Единственное, что мог сделать комбат Лазарев под таким давлением, – хоть немного оттянуть новую лобовую атаку.

– Сначала нанесём удар с фланга.

– Наносите, чего ждёте!

Японская батарея продолжала вести огонь с вершины, неподалёку взрывались снаряды. Полковой комиссар беспокойно оглядывался. Ему стоило больших усилий оставаться в опасном месте. Когда комбат отдал нужные распоряжения, комиссар торопливо зашагал назад, не забыв предупредить Лазарева:

– Атаковать не позже чем через полчаса.

Очередной снаряд разорвался метрах в пятидесяти. Комиссара сопровождал боец с винтовкой. Оба бросились на песок, неподалёку шлёпнулся зазубренный осколок. Проходя мимо, политработник хотел подобрать его, но обжёг пальцы.

– Вот чёрт, раскалённый! Я не знал, что они такие горячие.

Красноармеец молча кивнул, соглашаясь с ним. В душе подумал: много ты ещё чего не знаешь, хотя во главе полка стоишь.

Фланговый удар не получился. Взвод лейтенанта Астахова, самого опытного командира в роте, угодил под огонь «Гочкиса». Погибли двое красноармейцев, снаряд разбил «Максим», который прикрывал бойцов Астахова. В это же время открыли стрельбу танки. Японская батарея отвлеклась, и комбат Лазарев поднял все три роты в атаку.

* * *

Политрук Боровицкий бежал, как ему было приказано, с винтовкой наперевес. Он служил в Красной Армии шесть лет, но в такую заваруху угодил впервые. Во время майских боёв выполнял мелкие поручения батальонного комиссара, который старался беречь политруков. Сейчас Борис Яковлевич возглавлял первый взвод. Винтовка со штыком ко многому обязывала. Боровицкий старался не думать, что предстоит впереди. В голове мелькали обрывки мыслей. Он видел выгоревшую гимнастёрку помкомвзвода, рядом тяжело дышал другой боец.

Политрук с запозданием услышал треск японского пулемёта, зато хорошо уловил звучный шлепок пули. Старший сержант, помощник командира взвода, лежал на земле, зажимая рану выше колена. Человек, на которого он рассчитывал, вышел из строя. Борис остановился возле него, пули хлестнули по песку.

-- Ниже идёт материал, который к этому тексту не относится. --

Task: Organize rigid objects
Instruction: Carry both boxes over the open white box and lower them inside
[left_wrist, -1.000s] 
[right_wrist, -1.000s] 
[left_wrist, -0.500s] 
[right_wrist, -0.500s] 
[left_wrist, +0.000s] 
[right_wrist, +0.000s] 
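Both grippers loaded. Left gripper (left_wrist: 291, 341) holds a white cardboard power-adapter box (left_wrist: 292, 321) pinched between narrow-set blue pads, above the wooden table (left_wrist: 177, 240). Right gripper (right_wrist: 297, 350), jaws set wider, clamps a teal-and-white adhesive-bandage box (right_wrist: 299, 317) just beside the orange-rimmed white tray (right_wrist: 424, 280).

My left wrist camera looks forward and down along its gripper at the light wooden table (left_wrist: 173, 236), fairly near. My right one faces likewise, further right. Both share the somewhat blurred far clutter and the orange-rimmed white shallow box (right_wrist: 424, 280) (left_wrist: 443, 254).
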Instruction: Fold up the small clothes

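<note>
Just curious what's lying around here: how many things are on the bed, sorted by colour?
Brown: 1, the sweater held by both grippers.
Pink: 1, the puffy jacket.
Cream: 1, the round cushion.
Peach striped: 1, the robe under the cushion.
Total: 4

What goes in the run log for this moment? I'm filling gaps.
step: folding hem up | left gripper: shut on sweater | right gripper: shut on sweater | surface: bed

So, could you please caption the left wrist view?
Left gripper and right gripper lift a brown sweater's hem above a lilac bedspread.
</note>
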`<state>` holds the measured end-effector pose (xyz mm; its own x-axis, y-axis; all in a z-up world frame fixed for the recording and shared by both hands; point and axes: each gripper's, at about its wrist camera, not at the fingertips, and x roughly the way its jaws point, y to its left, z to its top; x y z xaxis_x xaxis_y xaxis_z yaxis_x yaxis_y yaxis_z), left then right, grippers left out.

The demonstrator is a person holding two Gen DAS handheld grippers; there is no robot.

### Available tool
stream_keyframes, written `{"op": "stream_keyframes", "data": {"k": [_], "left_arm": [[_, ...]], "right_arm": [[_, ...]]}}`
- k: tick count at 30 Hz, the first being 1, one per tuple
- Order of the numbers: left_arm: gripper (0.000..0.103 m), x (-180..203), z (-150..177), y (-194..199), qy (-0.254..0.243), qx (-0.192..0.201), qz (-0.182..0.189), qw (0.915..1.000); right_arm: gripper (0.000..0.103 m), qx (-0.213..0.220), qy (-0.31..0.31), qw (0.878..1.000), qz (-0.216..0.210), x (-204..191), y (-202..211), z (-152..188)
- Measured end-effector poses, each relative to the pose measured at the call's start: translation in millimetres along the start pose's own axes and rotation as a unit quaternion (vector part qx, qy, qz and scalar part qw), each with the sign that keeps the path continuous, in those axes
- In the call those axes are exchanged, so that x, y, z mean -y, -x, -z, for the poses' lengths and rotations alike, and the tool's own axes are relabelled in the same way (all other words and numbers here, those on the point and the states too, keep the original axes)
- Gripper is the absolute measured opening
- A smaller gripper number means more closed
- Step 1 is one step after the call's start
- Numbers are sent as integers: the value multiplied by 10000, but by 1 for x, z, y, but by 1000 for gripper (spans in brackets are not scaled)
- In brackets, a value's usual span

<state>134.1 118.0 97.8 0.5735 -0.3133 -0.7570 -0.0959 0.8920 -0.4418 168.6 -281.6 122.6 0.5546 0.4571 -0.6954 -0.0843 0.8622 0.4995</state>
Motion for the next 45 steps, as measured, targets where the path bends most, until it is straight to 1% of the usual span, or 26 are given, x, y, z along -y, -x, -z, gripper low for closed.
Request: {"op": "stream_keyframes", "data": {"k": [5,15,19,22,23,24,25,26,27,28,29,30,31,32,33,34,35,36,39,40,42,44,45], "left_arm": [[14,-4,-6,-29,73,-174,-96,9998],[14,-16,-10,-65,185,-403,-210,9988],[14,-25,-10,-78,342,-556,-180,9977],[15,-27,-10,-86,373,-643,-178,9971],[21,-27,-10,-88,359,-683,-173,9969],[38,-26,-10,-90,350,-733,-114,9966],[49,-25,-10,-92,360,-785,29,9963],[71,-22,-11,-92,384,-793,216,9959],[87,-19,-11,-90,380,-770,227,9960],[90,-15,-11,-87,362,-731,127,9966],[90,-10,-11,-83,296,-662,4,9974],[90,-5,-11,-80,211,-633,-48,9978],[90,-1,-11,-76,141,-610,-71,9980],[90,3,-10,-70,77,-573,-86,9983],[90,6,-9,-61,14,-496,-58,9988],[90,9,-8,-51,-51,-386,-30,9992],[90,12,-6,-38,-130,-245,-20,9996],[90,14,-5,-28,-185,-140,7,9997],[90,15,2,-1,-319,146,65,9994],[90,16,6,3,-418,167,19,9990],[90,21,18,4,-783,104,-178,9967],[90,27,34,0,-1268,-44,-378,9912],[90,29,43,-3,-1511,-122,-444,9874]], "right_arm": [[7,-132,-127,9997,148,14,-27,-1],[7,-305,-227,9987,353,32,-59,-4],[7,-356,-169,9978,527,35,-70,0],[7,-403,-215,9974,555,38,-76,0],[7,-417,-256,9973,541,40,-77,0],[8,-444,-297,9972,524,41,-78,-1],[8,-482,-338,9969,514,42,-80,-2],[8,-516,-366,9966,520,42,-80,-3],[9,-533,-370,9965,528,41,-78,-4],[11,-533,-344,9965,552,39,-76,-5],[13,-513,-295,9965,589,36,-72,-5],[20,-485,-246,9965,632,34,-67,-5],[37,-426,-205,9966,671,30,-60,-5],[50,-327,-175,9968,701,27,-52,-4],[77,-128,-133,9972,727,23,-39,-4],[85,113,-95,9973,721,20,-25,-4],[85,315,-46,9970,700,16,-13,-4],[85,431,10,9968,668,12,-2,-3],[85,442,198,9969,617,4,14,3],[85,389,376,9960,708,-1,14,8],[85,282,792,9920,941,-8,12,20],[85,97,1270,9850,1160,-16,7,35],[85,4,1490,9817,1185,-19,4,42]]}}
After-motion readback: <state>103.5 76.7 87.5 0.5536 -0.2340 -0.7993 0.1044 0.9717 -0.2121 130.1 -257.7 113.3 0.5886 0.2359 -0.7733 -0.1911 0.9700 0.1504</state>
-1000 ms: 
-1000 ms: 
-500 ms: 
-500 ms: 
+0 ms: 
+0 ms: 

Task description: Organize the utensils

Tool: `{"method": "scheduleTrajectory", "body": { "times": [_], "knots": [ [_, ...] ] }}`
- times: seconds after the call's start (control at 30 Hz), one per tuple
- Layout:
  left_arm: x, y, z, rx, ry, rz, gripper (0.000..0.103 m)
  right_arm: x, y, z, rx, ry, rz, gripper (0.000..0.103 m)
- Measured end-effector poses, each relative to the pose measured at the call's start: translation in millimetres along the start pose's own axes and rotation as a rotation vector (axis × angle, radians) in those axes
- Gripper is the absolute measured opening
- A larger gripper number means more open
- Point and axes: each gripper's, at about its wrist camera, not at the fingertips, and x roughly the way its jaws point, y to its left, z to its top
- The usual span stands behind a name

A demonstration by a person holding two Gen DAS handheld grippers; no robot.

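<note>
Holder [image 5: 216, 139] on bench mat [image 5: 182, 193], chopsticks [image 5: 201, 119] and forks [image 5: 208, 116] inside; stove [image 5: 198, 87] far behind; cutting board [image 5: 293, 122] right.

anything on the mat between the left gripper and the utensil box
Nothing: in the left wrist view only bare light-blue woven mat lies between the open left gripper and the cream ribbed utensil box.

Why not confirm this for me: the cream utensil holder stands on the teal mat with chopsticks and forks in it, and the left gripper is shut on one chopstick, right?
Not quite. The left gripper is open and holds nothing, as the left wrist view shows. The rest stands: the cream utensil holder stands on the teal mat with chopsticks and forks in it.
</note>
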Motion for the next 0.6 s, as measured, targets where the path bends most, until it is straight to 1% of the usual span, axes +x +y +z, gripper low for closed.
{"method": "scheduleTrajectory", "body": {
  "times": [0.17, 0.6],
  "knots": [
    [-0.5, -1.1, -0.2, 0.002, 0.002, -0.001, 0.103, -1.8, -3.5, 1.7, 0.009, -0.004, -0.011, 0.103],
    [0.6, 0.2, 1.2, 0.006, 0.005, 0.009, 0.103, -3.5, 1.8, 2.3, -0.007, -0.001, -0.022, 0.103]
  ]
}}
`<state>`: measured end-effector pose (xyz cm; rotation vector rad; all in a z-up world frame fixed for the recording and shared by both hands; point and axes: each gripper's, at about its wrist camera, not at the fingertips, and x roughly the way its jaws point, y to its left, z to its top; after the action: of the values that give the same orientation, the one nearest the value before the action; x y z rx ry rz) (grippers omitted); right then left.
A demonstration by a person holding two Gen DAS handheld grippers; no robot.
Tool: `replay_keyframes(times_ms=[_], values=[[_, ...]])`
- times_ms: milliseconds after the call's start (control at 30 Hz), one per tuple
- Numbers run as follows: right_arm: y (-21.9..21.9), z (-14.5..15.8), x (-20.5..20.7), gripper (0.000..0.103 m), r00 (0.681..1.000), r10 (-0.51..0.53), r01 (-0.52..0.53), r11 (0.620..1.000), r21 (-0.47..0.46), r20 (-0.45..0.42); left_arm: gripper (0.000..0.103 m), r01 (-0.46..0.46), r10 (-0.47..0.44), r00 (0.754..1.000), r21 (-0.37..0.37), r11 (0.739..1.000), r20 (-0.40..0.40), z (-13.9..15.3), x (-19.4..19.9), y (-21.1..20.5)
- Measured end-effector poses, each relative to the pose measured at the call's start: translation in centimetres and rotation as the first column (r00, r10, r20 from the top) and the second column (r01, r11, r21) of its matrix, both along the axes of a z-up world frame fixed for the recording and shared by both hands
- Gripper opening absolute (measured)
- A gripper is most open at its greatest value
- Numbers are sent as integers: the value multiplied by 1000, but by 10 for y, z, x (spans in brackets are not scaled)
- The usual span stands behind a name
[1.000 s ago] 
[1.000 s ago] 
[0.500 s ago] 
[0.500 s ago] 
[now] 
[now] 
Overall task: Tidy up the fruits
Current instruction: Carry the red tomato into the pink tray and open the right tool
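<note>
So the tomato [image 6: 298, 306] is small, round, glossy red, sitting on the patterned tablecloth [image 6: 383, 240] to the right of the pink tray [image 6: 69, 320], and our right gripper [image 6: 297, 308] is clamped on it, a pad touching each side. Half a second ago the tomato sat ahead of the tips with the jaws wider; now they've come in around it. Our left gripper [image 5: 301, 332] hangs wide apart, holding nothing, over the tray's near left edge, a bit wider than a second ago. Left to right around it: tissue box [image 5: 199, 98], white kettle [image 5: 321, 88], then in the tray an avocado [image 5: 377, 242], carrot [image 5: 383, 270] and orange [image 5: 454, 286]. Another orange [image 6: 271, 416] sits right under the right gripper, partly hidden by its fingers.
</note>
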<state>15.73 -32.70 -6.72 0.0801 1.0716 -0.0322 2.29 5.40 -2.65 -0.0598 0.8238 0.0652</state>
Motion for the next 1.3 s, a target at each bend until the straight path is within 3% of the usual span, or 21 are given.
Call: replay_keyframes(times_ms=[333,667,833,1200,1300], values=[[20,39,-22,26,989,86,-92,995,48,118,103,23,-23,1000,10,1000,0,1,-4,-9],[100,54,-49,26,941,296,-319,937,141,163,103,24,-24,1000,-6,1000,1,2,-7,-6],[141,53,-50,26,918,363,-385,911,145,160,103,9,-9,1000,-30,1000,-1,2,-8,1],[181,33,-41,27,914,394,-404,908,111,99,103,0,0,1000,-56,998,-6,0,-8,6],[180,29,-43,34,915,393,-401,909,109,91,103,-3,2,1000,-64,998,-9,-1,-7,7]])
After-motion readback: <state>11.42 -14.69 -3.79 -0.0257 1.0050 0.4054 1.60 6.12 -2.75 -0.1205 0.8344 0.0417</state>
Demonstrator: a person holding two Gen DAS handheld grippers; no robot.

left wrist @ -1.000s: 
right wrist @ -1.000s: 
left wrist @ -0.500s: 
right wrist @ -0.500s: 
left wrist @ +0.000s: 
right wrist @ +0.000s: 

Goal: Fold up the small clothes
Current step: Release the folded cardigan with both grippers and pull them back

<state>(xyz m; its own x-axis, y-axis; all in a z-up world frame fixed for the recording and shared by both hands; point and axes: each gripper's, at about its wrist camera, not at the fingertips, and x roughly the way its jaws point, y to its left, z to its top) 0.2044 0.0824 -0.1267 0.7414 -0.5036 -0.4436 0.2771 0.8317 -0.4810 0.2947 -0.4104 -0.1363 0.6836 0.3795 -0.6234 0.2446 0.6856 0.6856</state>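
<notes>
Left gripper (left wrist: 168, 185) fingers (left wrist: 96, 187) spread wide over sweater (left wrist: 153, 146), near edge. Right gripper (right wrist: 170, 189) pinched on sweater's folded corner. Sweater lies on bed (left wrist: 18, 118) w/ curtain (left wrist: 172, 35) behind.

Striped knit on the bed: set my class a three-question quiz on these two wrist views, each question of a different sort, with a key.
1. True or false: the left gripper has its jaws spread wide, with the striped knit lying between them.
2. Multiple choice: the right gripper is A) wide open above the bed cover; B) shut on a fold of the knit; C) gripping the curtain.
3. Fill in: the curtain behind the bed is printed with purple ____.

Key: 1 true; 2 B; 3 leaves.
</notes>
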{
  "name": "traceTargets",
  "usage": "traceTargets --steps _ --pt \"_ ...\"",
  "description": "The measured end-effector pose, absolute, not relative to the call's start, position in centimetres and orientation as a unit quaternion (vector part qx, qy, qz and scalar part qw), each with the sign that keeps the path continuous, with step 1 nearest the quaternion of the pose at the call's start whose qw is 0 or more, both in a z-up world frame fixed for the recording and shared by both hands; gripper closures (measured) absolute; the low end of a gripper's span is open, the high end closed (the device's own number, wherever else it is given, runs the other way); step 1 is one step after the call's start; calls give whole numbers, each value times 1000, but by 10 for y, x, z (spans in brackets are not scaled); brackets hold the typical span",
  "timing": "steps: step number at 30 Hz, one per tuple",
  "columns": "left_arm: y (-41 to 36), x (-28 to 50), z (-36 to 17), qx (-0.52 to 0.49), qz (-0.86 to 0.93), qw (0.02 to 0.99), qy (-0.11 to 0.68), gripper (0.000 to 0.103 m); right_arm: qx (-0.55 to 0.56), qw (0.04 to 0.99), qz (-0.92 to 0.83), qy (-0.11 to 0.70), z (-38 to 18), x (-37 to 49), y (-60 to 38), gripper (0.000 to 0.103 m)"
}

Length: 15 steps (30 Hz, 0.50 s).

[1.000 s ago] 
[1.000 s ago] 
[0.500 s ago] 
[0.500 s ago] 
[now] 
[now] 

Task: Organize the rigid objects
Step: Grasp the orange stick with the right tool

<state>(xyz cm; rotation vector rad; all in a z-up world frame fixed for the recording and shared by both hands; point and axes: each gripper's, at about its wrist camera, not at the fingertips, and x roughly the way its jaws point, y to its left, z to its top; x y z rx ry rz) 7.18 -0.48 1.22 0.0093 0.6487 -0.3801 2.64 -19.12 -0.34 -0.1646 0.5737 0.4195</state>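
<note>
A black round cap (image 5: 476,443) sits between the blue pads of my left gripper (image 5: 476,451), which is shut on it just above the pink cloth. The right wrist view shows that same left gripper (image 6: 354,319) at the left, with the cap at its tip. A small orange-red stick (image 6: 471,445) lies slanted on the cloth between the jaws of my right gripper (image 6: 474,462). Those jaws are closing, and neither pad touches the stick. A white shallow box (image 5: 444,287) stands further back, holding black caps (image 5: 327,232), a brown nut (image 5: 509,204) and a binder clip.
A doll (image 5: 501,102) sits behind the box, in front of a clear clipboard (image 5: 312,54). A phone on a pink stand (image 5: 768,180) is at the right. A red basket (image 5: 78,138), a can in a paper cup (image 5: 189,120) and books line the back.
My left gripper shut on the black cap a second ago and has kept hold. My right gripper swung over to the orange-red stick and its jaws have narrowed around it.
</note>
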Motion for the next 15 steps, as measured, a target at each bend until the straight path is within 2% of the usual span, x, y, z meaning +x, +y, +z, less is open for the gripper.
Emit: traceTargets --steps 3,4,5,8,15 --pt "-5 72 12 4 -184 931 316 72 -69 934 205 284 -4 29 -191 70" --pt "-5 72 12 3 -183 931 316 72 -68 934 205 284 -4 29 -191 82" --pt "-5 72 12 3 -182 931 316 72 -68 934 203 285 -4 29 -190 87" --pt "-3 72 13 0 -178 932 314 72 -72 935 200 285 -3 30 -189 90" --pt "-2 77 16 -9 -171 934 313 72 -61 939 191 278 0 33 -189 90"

– Товарищ политрук, – тянул его за рукав другой сержант, – надо бежать, убьют.

– Куда бежать?

– Вперёд. Назад нельзя – расстреляют.

Растерянность едва не погубила Боровицкого. Новая очередь рассеялась вокруг, вскрикнул кто-то из бойцов, бежавших правее. Борис пригнулся и продолжил бег, ожидая каждую секунду удара в живот. Этих ран больше всего опасались рядовые красноармейцы. Но что могли понимать малограмотные ограниченные люди, не видевшие ничего, кроме своей деревни, навоза и тяжёлого физического труда? Так рассуждал Боровицкий. Они не знали, что пробитое лёгкое не заживает годами, а переломанная кость грозит смертельным остеомиелитом. Большинство из них не видели толком настоящей жизни.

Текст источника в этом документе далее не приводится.